Message par vinc83 le Jeu 6 Juin - 19:25

voici l'article d'alpes1


Hautes-Alpes - INFO ALPES 1 / Après 16 mois d’enquête, la juge d’instruction chargée du dossier du Gap Hautes-Alpes Football Club (Gap HAFC) a finalement mis en examen six personnes, des anciens responsables ou financiers du Gap HAFC.

Dans le cadre de fraudes financières présumées liées à la gestion du club de football, une enquête avait été ouverte par le parquet de Gap après la liquidation judiciaire du club, le 13 janvier 2012. « Six personnes ont été mises en examen pour abus de confiance, faux usages de faux, banqueroute ou encore exercice illégal de la profession d’agent de joueur », a dernièrement confirmé à la radio Alpes 1 une source proche du dossier.

L’enquête menée par la juge d’instruction est désormais terminée. Le parquet, les avocats des personnes mises en examen et les parties civiles (mandataire judiciaire, mairie de Gap et Conseil Général des Hautes-Alpes), ont trois mois pour formuler des observations. La juge d’instruction devrait se prononcer, en octobre prochain, pour un renvoi ou non des mis en examen devant le tribunal correctionnel.

Le dossier du Gap HAFC compte plusieurs centaines de pages de procédures et inclue les auditions des anciens salariés, responsables du club, joueurs et investisseurs privés. On retrouve également les documents comptables saisis au Conseil Général des Hautes-Alpes et en mairie de Gap afin de vérifier les conditions de financements, d’attribution des subventions publiques et leur utilisation par l’ancien club de football.

L’ancien président du Gap HAFC, Michel Martin, avait été mis en examen en août 2012, pour « faux et usages de faux, et abus de confiance ». Il aurait présenté, en juin 2011, à la Direction Nationale du Contrôle de Gestion (DNCG) un budget prévisionnel falsifié dans le but de maintenir le club au niveau national. Ce budget prévisionnel laissait apparaitre des anomalies au niveau des ressources et des retraits pour plusieurs dizaines de milliers d’euros.

Selon nos informations, 300 000 euros avaient été apportés sous forme de dons et de prêts. Mais une partie de ces prêts s’est transformée sur le papier en dons, c’est à dire des sommes que le club n’était pas obligé de rembourser. En décembre 2012, la juge d’instruction avait décidé de mettre en examen pour « faux et usages de faux » un ancien membre du comité directeur du Gap HAFC et actuellement membre du Gap Foot 05 mais également un entrepreneur gapençais.
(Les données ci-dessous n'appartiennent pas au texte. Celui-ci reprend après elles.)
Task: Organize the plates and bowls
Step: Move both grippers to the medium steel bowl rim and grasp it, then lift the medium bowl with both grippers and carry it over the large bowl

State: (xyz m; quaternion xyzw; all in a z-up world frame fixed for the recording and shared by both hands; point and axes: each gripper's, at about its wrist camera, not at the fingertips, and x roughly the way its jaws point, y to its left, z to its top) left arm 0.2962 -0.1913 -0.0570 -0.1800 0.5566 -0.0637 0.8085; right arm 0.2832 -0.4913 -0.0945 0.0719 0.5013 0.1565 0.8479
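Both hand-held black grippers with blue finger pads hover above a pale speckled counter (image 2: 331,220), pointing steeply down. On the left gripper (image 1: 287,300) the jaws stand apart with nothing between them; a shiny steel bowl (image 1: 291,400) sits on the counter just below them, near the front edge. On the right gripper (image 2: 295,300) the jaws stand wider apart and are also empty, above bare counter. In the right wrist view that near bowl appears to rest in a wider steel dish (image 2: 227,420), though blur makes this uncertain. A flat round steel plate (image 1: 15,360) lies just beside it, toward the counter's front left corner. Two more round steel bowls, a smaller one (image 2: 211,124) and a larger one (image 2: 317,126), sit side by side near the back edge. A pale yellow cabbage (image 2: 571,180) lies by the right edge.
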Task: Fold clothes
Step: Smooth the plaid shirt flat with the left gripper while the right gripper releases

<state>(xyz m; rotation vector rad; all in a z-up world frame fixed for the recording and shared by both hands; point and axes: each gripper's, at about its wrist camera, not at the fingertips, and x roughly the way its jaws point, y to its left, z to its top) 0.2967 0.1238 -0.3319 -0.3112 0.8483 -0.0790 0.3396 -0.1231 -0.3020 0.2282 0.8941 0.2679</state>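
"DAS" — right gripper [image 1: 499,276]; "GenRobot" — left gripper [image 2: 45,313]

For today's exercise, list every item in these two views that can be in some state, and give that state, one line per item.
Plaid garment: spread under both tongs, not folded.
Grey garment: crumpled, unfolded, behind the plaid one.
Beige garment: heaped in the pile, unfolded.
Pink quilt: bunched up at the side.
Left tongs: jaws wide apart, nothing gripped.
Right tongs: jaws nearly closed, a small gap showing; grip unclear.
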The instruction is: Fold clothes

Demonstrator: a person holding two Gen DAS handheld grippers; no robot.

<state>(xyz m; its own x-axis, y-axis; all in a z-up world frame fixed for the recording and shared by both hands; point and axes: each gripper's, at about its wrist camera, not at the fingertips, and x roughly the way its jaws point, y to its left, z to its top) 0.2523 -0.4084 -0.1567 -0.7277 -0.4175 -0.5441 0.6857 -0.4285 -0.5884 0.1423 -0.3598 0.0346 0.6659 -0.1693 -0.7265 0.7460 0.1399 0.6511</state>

De son côté, Régis Dupuy, agent de joueur de football et ancien conseiller des dirigeants du club, avait été mis en examen en décembre 2012 pour « exercice illicite de la profession d’agent de joueur » et pour « complicité de banqueroute ». Régis Dupuy avait rejoint officieusement le Gap HAFC en 2009. La juge d’instruction avait alors estimé que la double casquette, (agent de joueur et dirigeant officieux), pouvait constituer un conflit d’intérêt, notamment sur l’aspect financier.

Enfin, selon une source proche du dossier, deux autres personnes, directement liées à la gestion du Gap HAFC avaient été mises en examen, en décembre 2012.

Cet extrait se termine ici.